— Data for this exercise —
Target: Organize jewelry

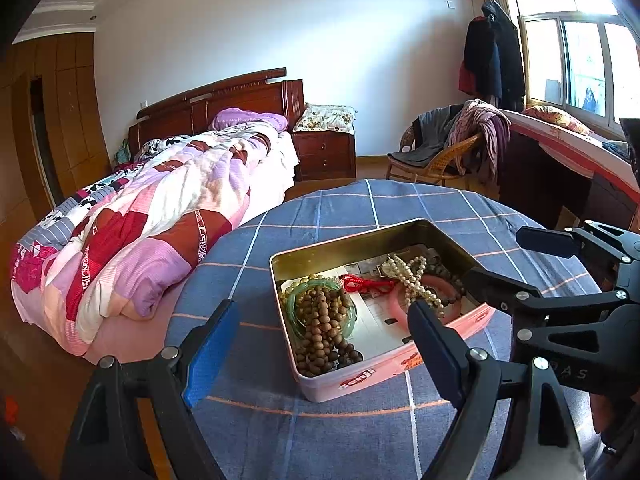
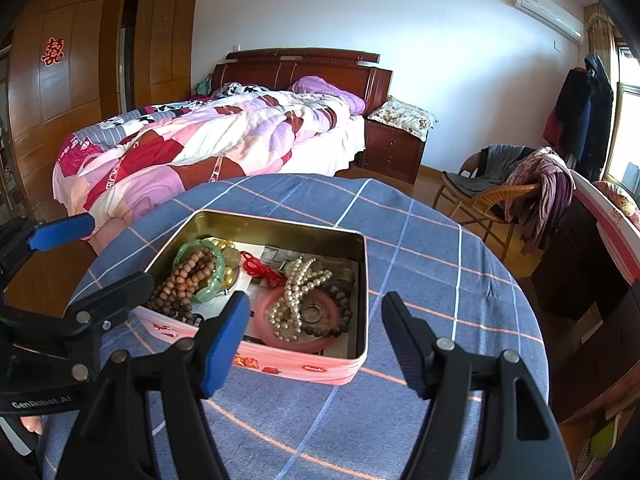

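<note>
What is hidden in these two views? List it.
- Tin floor: left wrist view, right gripper finger covers its right corner.
- Wooden beads: right wrist view, left gripper finger overlaps them.
- Printing on the paper under the jewelry: too small in both.

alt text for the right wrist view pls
An open pink rectangular metal tin holding a white pearl necklace, brown wooden beads and a green bangle sits on a blue checked tablecloth. The right hand-held gripper is open at its near edge; a bed lies behind.
</note>
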Demonstrator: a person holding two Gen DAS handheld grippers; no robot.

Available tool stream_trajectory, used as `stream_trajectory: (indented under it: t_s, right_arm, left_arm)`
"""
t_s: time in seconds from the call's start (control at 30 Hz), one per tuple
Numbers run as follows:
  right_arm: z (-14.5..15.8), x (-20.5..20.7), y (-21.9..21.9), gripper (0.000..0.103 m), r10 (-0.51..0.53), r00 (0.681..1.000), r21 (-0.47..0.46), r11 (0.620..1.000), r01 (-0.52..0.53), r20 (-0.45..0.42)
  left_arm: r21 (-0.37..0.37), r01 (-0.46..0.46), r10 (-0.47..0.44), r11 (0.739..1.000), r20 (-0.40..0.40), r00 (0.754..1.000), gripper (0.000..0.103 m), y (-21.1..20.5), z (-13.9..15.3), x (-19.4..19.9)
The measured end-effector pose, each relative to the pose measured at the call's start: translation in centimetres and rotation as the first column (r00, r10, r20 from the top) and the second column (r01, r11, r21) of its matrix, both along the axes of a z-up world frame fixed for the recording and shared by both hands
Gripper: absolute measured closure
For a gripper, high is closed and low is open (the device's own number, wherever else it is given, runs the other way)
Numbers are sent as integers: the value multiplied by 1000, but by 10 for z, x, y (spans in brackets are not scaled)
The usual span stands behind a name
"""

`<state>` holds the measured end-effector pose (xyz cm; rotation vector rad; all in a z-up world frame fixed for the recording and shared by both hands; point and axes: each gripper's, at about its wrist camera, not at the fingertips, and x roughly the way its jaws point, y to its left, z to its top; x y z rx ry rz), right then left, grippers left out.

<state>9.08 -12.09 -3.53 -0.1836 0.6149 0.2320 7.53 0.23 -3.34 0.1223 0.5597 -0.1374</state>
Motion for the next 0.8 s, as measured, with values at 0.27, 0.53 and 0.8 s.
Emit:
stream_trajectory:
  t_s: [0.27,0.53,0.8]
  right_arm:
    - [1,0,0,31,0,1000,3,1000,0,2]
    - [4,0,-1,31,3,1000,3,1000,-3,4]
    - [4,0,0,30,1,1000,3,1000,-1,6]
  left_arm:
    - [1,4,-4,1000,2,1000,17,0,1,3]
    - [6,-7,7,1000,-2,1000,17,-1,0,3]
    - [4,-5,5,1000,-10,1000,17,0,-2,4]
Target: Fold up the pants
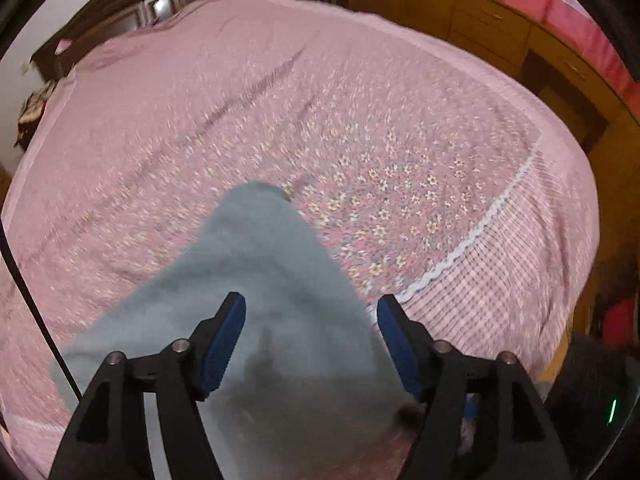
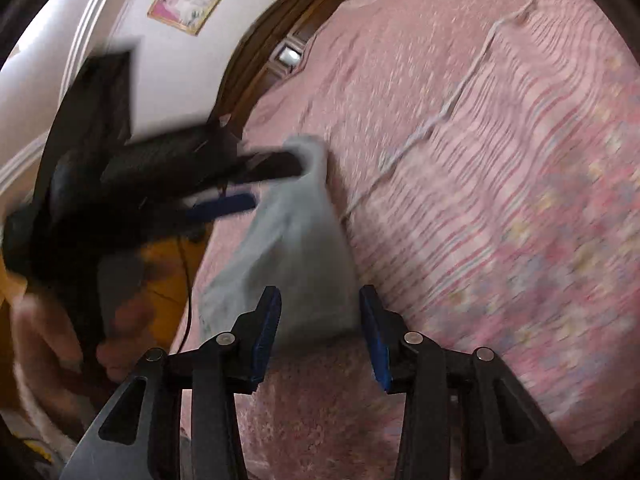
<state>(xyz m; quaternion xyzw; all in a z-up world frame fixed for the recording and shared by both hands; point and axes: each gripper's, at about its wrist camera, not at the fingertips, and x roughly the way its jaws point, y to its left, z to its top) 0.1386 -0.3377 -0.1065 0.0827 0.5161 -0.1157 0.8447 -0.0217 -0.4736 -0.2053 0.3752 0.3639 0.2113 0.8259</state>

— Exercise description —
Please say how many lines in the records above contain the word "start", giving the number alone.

— Answer box —
2